NBC's Andrea Mitchell Agrees: America One Of World's Most 'Socially Unjust' Societies

December 2nd, 2011 9:06 AM

Zbigniew Brzezinki's indictment of the United States was so harsh—calling America "one of the most socially unjust societies in the world"—that even his own daughter Mika was taken aback, asking her father to explain himself.

But that didn't stop Andrea Mitchell from emphatically agreeing with Zbigniew Brzezinki's condemnation of the USA.  In the course of doing so, Mitchell called the Tea Party  and opposition to ObamaCare "exaggerated forms" of protest, while praising Occupy Wall Street as "a real movement." Video after the jump.
 

Watch Andrea join Brzezinski's Blame America First Brigade.

ZBIGNIEW BREZINSKI: The West today is somewhat corrupt, uneasy about its own value system.  The United States is becoming rapidly one of the most socially unjust societies in the world. And that is raising basic questions about the relevance of the West to a world that is now universally awakened.  Stirring, restless, conflicted.    

JOE SCARBOROUGH: Now when you say "socially unjust" --

MIKA BRZEZINSKI: Wow.
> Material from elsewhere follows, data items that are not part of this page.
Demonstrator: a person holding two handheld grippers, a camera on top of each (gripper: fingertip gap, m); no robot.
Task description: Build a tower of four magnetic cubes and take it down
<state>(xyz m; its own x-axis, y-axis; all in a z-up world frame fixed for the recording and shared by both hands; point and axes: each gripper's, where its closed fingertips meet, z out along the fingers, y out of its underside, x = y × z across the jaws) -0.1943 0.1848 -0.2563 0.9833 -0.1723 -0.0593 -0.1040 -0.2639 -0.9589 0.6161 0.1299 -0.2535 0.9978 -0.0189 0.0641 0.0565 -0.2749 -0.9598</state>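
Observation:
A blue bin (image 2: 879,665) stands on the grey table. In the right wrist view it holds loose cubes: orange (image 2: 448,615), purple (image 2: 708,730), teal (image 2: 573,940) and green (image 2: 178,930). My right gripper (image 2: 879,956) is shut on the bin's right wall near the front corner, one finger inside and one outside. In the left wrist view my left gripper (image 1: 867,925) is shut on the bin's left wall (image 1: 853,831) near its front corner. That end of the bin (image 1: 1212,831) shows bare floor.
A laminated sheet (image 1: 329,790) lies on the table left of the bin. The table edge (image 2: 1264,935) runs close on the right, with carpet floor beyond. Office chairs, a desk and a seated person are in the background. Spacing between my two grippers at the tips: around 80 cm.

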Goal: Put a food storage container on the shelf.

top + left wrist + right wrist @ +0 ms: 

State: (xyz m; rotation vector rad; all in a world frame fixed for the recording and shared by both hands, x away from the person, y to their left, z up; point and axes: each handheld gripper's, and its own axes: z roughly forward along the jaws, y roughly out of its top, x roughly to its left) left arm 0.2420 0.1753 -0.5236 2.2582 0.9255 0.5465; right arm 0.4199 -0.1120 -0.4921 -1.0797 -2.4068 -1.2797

Yeah.  Please explain that.

SCARBOROROUGH: Yeah, explain how the United States of America --

MIKA: It's a strong statement.

SCARBOROUGH: -- you believe is becoming socially unjust.  One of the most socially unjust.

ZBIGNIEW: The income disparities between the rich and the poor in the United States are now the most severe in the world . . .

MIKA: Andrea.

ANDREA MITCHELL: I agree with just about everything that Dr. Brzezinski has said, except that I'm not as optimistic as you are about the Eurozone [Brzezinski had predicted that Europe will solve its financial crisis]. The disparities between rich and poor is this country are the underlying tension.  You see the exaggerated forms of it on both sides. With what we saw with the Tea Party, the objection to a social compact on health care a couple of years ago.  And then, the emergence of the Occupy movement.  That's a real movement.  There is real passion and anger there.


Note that whereas Mitchell claims to see "exaggerated forms" of protest on "both sides," she only cites the Tea Party and resistance to ObamaCare as examples of the phenomenon, while praising Occupy Wall Street as being a "real" movement.